Let’s Use Our Dhan Brokerage Calculator
What is Dhan Broker? A Quick Background
Dhan (formerly Moneylicious Securities, now operating under Raise Securities Private Limited) is a SEBI-registered discount broker offering trading across NSE, BSE, and MCX. It was founded by Pravin Jadhav, former CEO of Paytm Money, and is backed by investors like Mirae Asset, Blume Ventures, and 3one4 Capital.
Dhan is registered with SEBI (Registration No: INZ000006031) and uses CDSL as its depository partner. The platform supports equities, ETFs, F&O, IPOs, mutual funds, and commodities.
Dhan Brokerage Account Opening Charges 2026
Let’s start with the first question most new investors ask — what does it cost to open an account?
Zero. Absolutely nothing.
Dhan does not charge any account opening fees or Annual Maintenance Charges (AMC) for its trading and demat account. No hidden fees on signup. No annual renewal surprises in your inbox.
This is a major advantage, especially if you’re comparing it to brokers like Zerodha, which charges ₹300 annually for demat account maintenance.
Dhan Brokerage Charges – Segment-Wise Breakdown
1. Dhan Brokerage Charges for Equity Delivery 2026
This is where Dhan really shines for long-term investors.
Dhan brokerage charges for equity delivery in 2026 are ₹0 — completely free.
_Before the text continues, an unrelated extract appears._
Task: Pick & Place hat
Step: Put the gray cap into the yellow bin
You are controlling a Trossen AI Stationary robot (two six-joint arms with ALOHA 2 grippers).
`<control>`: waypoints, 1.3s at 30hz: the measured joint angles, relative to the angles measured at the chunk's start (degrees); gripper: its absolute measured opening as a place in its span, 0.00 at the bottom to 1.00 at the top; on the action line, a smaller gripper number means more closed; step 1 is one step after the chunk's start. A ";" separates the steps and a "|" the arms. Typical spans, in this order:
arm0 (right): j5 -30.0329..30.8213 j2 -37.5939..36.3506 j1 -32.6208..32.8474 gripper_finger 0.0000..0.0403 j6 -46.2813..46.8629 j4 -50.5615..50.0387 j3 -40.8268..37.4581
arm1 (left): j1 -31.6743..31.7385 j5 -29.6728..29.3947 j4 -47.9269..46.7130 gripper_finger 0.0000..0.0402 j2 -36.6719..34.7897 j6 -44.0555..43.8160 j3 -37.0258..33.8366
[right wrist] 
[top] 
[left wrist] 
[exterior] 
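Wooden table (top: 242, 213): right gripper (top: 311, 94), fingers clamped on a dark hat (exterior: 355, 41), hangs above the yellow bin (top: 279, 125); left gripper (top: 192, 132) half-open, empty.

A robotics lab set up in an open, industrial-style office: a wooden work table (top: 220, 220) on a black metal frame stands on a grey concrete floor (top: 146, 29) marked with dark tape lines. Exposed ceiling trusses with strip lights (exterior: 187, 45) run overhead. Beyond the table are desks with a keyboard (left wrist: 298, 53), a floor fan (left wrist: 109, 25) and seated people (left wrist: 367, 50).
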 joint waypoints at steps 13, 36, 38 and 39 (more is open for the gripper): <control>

Yes, you read that right. If you’re buying and holding stocks (delivery trades), Dhan charges you zero brokerage. ETFs and IPOs fall under the same free category.
So if you’re building a long-term portfolio in blue-chip stocks, Dhan costs you nothing on the brokerage front. The only charges you’ll pay are statutory ones — STT (0.1% on buy + sell), GST, SEBI charges, and stamp duty. These are government-regulated and apply across all brokers equally.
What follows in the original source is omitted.